+++ Recorded information
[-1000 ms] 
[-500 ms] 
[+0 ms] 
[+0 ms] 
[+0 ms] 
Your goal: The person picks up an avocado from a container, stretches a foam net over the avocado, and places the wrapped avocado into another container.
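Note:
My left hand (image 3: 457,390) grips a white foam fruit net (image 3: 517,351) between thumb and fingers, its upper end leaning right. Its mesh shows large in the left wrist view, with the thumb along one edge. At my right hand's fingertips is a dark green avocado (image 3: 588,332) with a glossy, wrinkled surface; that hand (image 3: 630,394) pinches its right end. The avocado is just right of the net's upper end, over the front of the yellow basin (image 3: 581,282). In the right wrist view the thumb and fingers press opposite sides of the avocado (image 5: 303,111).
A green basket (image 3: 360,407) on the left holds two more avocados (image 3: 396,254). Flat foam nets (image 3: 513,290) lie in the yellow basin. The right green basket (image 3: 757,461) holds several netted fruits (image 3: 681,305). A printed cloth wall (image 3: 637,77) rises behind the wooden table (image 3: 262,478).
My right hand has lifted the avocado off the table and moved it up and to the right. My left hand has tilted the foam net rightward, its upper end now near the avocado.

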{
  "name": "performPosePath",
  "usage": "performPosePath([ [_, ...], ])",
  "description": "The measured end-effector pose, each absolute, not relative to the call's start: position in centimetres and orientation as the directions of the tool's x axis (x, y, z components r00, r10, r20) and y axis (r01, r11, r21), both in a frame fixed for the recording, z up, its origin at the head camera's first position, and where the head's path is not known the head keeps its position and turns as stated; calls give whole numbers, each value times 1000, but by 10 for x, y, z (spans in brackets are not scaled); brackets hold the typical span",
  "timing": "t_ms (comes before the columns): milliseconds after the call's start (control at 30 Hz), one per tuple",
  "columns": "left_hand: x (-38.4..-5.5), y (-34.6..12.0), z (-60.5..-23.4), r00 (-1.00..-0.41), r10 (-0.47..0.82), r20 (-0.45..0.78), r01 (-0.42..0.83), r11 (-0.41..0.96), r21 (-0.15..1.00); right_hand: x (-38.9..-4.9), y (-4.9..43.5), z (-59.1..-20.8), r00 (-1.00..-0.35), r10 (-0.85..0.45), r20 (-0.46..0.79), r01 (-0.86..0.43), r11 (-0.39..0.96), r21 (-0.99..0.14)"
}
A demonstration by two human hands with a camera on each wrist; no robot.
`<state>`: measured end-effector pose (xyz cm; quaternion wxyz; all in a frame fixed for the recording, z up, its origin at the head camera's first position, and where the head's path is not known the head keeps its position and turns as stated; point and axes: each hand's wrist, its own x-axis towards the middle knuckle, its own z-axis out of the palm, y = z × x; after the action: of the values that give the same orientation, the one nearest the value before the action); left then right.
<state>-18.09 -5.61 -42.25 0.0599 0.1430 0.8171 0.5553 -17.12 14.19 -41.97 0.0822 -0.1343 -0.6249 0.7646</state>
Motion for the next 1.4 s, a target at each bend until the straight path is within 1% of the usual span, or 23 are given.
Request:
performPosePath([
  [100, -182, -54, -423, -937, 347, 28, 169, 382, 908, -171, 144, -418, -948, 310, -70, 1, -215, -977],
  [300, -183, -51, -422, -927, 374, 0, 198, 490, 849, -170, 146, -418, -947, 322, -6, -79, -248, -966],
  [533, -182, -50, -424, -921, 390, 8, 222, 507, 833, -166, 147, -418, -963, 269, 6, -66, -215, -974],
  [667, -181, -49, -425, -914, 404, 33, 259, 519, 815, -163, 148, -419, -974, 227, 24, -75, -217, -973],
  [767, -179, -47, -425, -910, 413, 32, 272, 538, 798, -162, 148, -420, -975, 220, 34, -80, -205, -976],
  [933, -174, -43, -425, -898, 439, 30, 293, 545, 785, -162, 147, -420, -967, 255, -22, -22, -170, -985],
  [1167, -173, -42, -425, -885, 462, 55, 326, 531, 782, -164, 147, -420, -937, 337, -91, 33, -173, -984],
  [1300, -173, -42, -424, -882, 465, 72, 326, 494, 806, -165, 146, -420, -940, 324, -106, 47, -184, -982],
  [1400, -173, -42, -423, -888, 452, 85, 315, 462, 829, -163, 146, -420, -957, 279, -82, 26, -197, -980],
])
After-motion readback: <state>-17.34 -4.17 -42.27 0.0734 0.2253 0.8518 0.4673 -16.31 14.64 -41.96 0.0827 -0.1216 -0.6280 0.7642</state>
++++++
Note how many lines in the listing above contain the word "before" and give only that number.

:: Solved exercise ::
2